一先ずの再会

「つーかあいつが何を考えてるのかお前にも心当たりはないのかよ?」
「あったらこのようなことは聞いていませんよ。ですが貴方の言ったことに従うならシェリダンに行ったナタリア達もそうですが、グランコクマにいるガイ達に聞いても似たような物でしょうね・・・イオン様は流石にローレライ教団のトップですから、自分がティアの中で特別な訳は何故かなどある意味当然ですから聞けるはずもありませんしね」
今度はルークも心当たりについてジェイドに問い返すが、他も同じだろうという返答が返ってくる。
「んだよそれ・・・つーかなんで今このタイミングで聞いてきたんだよ?別にティアについちゃ今に始まった事じゃねーじゃん」
「・・・今に始まった事じゃないからですよ」
「は?」
「それこそ今貴方が言ったようにティアの態度は今に始まった事ではありません。ですがだからこそと言ってもいいでしょう・・・ダイクロフトの方々の行動の仕方次第では、ティアはすぐに彼らに対して敵対行動を取りかねません。それも、我々がティアの味方であることが前提かのような形で当然のように巻き込むようにです」
「!!」
ルークは呆れたように返す中で改めてそんなことを今聞いた理由についてを聞くが、もしもの場合を仮定したジェイドの予想にハッと目を見開き止まってしまった。

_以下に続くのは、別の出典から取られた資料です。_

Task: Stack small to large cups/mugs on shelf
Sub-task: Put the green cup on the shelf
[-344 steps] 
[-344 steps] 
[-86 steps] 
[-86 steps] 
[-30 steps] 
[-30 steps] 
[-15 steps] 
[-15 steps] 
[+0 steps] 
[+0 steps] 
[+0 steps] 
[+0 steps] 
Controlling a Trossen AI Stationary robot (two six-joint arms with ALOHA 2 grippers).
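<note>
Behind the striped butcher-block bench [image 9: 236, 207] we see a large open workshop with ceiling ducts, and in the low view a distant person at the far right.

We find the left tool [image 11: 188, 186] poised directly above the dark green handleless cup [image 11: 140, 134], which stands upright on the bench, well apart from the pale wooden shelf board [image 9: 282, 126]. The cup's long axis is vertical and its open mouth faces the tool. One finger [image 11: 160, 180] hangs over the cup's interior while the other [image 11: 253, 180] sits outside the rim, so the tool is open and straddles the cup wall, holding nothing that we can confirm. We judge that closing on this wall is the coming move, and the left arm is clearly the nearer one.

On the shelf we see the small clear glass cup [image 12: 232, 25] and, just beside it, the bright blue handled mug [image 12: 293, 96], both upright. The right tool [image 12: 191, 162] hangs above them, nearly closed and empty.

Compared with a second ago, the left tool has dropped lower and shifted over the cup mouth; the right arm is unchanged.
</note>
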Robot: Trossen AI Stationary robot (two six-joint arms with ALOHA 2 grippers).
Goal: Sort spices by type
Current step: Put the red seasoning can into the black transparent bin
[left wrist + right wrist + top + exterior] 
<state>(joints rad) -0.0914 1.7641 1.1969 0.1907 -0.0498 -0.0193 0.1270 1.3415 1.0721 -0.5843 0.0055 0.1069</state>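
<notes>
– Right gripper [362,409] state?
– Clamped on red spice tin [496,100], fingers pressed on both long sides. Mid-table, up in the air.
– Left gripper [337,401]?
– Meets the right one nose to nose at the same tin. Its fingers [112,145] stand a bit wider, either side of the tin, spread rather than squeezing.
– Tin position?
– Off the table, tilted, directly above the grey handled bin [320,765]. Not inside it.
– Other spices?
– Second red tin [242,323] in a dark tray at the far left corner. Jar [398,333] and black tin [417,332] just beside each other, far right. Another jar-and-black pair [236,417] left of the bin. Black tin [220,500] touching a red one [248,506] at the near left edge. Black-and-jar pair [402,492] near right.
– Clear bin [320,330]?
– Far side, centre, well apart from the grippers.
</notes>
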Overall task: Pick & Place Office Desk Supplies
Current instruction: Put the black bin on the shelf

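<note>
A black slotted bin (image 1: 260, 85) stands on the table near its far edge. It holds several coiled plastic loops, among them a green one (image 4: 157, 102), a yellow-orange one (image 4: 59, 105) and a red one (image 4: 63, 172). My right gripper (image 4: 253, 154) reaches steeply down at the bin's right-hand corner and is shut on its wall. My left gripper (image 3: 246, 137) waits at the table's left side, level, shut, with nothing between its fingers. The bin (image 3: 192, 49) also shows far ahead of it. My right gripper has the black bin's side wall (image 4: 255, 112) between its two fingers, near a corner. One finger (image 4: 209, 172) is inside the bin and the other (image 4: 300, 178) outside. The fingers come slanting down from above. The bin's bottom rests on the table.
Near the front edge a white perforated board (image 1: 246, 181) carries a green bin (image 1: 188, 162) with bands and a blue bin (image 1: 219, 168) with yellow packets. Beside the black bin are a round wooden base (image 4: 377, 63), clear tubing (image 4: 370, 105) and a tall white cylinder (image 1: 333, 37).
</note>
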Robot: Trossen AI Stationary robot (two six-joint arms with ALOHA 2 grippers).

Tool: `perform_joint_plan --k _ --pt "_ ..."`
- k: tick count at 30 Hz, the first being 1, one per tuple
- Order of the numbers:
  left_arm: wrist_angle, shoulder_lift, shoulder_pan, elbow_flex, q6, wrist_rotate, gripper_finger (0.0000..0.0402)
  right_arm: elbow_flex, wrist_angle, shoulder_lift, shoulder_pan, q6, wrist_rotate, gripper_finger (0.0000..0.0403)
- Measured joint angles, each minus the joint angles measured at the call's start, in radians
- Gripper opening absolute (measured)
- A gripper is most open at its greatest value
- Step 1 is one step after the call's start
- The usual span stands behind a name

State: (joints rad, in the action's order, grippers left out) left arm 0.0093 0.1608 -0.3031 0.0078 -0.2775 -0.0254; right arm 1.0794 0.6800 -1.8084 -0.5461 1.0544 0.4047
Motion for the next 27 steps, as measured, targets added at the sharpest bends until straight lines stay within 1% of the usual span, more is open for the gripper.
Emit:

「その様子では私の言うことは有り得ると感じたようですね・・・今私が危惧しているのはまさにそれなんです。さもティアが自分の言うことが当然とばかりに振る舞う事が」
「・・・それは、絶対に起こるのか?」
「絶対、というわけではありません。それはダイクロフトの方々がどういった行動を取るかにあると思いますが、今までの言動から察して彼らが一見我々と対するような発言をすればまず間違いなくティアは噛み付いてくるでしょう。そして今この場で貴方が相手だからこそ言いますが、まだダイクロフトの方々は我々に言ってない何かを隠しているのではないか・・・そう思えるんです」
「っ・・・なんでそう思うんだ?」
その姿を見て話を進めていくジェイドに慎重に先を促すルークだが、アドリビトムの面々が何かを隠していると言ったことに一瞬息を飲みかけてどういうことかと問う。
「ダイクロフトがただ預言の犠牲者の為に造られた物なのか、そう考えてみるとあまり合理的ではないと思えたからですよ。あれだけの施設をそれだけのために造ったとは思えませんからね。それにダイクロフトに備えられている機構というか、施設について我々は彼らから全て聞いた訳ではありません・・・あくまで私の考えですが、まだ何かダイクロフトに隠されているのではないか。そう思えるんです」
「・・・お前がダイクロフトについて考えてることがあるのは分かった。けど今はティアの事についてじゃないのか?」
「えぇ、そうです・・・一応補足として言わせていただくなら、私個人としては彼らはこちらに不利益を被らせるような存在ではないとは思っています。元々の目的もありますし、彼らの立場的にキムラスカにダアトは今の状況では敵にしかなり得ないのは間違いありませんから・・・ですからこそピオニー陛下の意向もあって私は彼らと行動を共にすることに異論はありません。こちらに明らかに敵対しない限りはですがね。ただ・・・彼らが何かを隠している事が明らかになった場合その事をティアは自分、もっと言うなら私達を含めて自分達への裏切りだと言いかねない可能性が非常に高いと私は見ています。それも完全に我々の敵になったといった風に言う形でです」
「・・・!!」
そこからジェイドはダイクロフトについて自身が考えている事を述べた後にティアが向こうを敵視したばかりか巻き込んでくる可能性が高いと言い、ルークは衝撃を受けながらも否定を返せなかった。ティアはそうしないと言える理由がない為に。